Loading learning content...
In the basic timestamp ordering protocol, a transaction is aborted whenever it attempts to write a value that is "too late"—when another transaction with a larger timestamp has already read the data item. This strict approach ensures serializability, but it can lead to unnecessary transaction aborts that waste computational resources and reduce system throughput.
Consider this scenario: Transaction T₁ (timestamp 10) wants to write to data item X, but transaction T₂ (timestamp 20) has already written to X. Under basic timestamp ordering, T₁ must be aborted and restarted. But think about this carefully: if T₂'s write has already overwritten X, does T₁'s write even matter anymore?
This is precisely the insight that led to one of the most elegant optimizations in database concurrency control—the Thomas Write Rule.
By the end of this page, you will understand the Thomas Write Rule, its motivation, formal definition, and why it represents a fundamental insight about the nature of write operations in database systems. You'll see how this simple rule can dramatically improve transaction throughput without sacrificing correctness.

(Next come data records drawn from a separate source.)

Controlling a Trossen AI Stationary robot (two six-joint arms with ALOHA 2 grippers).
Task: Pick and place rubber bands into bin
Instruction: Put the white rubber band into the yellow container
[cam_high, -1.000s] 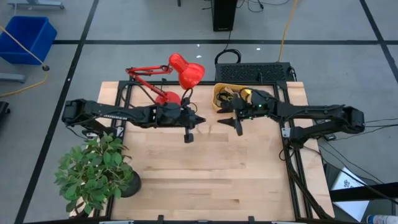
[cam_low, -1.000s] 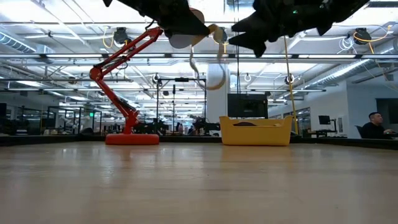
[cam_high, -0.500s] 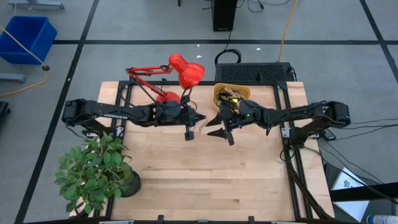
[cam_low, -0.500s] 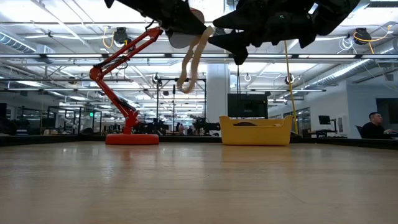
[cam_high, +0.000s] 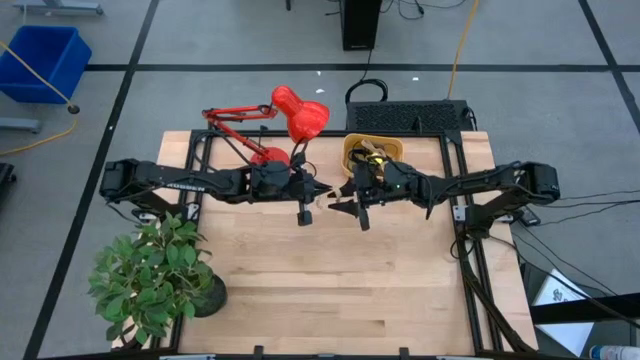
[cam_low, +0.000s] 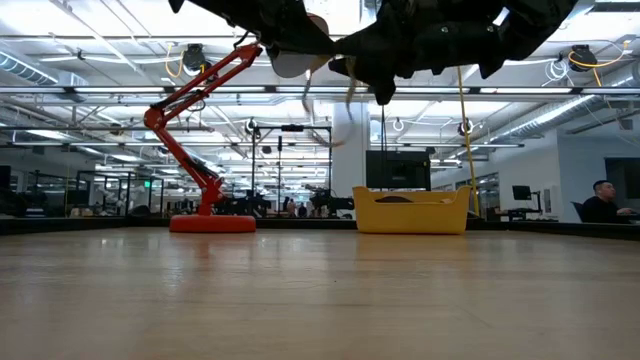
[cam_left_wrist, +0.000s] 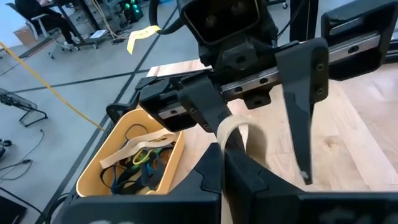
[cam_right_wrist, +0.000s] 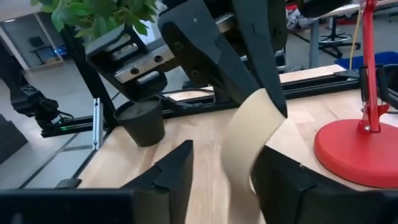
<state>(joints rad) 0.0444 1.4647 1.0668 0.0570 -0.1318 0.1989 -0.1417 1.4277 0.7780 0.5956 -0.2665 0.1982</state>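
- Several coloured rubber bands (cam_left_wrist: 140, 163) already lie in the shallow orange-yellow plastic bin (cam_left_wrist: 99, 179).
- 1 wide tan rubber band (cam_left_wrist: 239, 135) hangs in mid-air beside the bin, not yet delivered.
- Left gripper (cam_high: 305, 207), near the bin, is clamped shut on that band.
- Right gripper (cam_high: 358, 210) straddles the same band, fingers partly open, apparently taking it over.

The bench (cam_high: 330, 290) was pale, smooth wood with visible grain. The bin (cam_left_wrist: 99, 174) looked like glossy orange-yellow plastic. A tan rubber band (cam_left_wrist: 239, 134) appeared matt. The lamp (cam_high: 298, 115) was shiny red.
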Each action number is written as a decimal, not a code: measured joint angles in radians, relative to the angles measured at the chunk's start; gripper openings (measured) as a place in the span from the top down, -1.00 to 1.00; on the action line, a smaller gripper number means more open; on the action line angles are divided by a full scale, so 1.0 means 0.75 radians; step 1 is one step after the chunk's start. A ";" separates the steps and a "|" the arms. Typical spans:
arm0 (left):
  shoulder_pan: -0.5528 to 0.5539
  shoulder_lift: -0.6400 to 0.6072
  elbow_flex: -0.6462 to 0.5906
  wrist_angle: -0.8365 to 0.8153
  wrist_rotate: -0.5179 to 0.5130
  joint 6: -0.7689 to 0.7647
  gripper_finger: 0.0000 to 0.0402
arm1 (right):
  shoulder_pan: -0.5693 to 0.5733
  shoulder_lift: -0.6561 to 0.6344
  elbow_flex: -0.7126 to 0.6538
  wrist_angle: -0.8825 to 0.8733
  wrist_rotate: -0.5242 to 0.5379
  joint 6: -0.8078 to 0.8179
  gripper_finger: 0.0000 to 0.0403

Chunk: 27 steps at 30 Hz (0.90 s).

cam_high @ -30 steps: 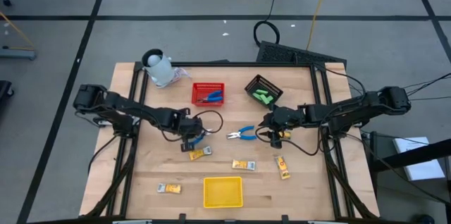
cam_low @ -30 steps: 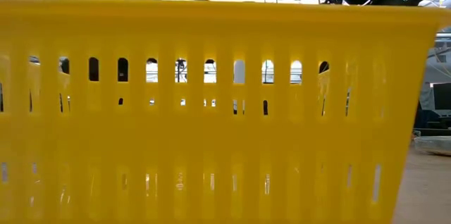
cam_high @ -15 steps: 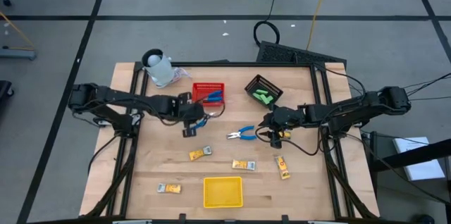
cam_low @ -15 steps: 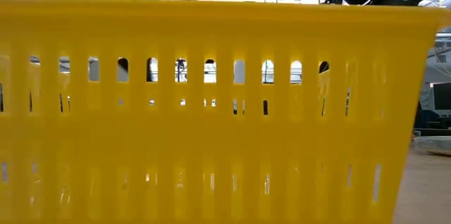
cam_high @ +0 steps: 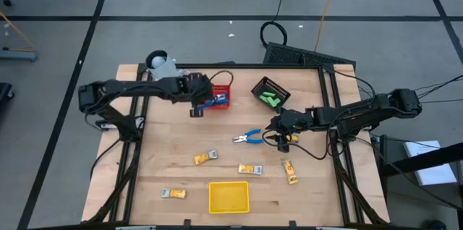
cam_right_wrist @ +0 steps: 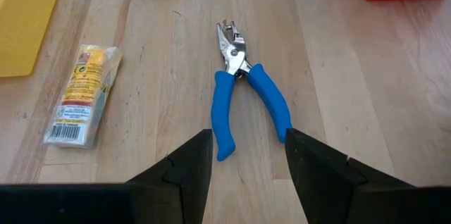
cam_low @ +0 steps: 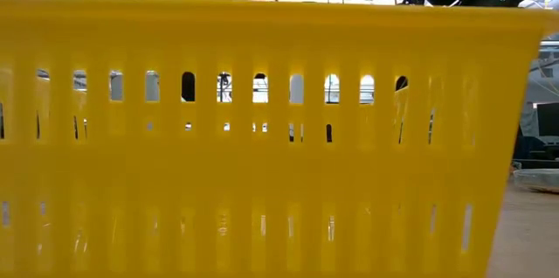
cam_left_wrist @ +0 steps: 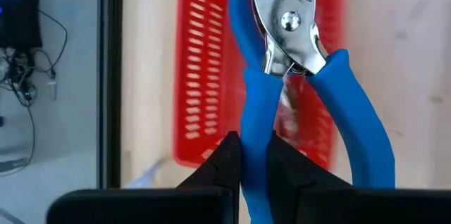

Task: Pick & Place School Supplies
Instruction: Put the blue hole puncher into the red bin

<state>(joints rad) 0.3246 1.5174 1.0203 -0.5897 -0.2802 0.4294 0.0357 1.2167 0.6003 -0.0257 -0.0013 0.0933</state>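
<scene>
Left gripper moved pliers over red basket; right gripper spread

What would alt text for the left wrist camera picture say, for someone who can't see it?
The left gripper pinches one handle of blue-handled pliers, holding them over a red mesh basket on the wooden table. The pliers' metal jaws point toward the basket's far end.

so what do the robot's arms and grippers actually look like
Both arms are dark, near black, built of slim jointed segments with black cables looping alongside. The left gripper and right gripper each end in two matte black, wedge-shaped fingers. No markings show.
</scene>
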 joint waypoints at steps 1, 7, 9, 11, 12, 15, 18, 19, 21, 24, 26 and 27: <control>0.018 0.016 0.000 0.026 0.007 0.021 0.84 | 0.000 0.000 0.000 0.000 0.000 0.000 0.16; 0.077 0.091 0.000 0.120 0.027 0.151 0.84 | 0.000 0.000 0.000 0.000 0.000 0.000 0.16; 0.095 0.105 0.000 0.125 0.027 0.178 0.84 | 0.000 0.000 0.000 0.000 0.000 0.000 0.16; 0.111 0.122 0.001 0.129 0.028 0.191 0.84 | -0.001 0.000 0.000 0.000 0.000 0.000 0.16; 0.120 0.130 0.001 0.130 0.029 0.197 0.84 | 0.000 0.000 0.000 0.000 0.000 0.000 0.16; 0.148 0.148 0.001 0.155 0.056 0.203 0.84 | -0.001 0.000 0.000 0.000 0.000 -0.001 0.16; 0.168 0.160 0.001 0.169 0.094 0.203 0.84 | -0.001 0.000 0.000 0.000 0.000 -0.001 0.16; 0.168 0.160 0.001 0.170 0.092 0.199 0.84 | -0.001 0.000 0.000 0.000 0.000 -0.001 0.16; 0.167 0.164 0.001 0.195 0.085 0.172 0.84 | 0.000 0.000 0.000 0.000 0.000 -0.001 0.16; 0.166 0.165 0.001 0.205 0.049 0.120 0.78 | 0.000 0.000 0.000 0.000 0.000 -0.001 0.16; 0.167 0.165 0.001 0.216 0.036 0.096 0.63 | -0.001 0.000 0.000 0.000 0.000 -0.001 0.16; 0.167 0.165 0.001 0.212 0.036 0.088 0.54 | 0.000 0.000 0.000 0.000 0.000 -0.001 0.16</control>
<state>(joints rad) 0.4500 1.6413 1.0210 -0.4310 -0.2535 0.4953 0.0357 1.2167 0.6003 -0.0257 -0.0013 0.0929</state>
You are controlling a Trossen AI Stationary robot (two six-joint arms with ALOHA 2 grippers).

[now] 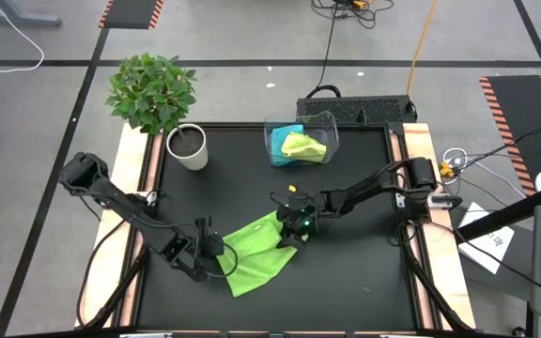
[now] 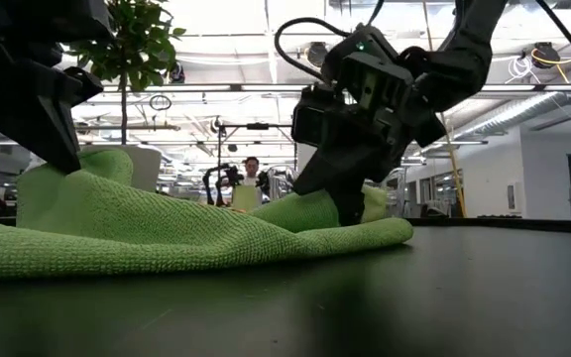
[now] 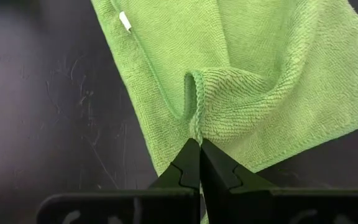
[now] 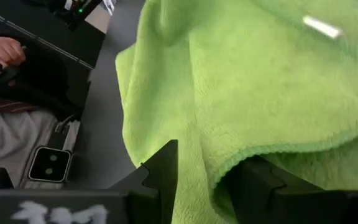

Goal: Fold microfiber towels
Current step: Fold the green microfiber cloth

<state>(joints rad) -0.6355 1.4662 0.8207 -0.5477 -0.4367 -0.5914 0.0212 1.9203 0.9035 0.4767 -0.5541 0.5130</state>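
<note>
Stretching diagonally between both pincers, lime-green towel (image 1: 256, 253): left gripper (image 1: 216, 250) pressed together on its near edge, right gripper (image 1: 296, 228) pinching the far corner.

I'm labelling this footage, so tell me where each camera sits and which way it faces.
High: overhead, straight down; both arms, green towel, bin.
Low: table height, level across; right gripper on towel.
Left wrist: behind left gripper, pinching towel edge.
Right wrist: behind right gripper, straddling a fold.
All four share the towel.
</note>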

The Thomas Write Rule was introduced by Robert H. Thomas in the late 1970s as part of his work on distributed database systems. Thomas observed that the basic timestamp ordering protocol was overly conservative in its handling of write operations, leading to transaction aborts that were unnecessary from the perspective of data correctness.
The Problem with Basic Timestamp Ordering:
In the basic timestamp ordering protocol, every write operation must adhere to a strict rule: a transaction T can write to data item X only if no transaction with a larger timestamp has already read or written X. The rationale is straightforward—if a later transaction has already accessed X, then allowing T to write would violate the timestamp order, potentially breaking serializability.
However, Thomas recognized a subtle but crucial distinction: reads and writes are fundamentally different operations with different implications for serializability.
When a transaction T₁ attempts to write a value that has already been overwritten by a later transaction T₂, T₁'s write is effectively invisible—it would be immediately superseded by T₂'s write. Rather than aborting T₁ and wasting all its work, we can simply ignore the obsolete write and let T₁ continue.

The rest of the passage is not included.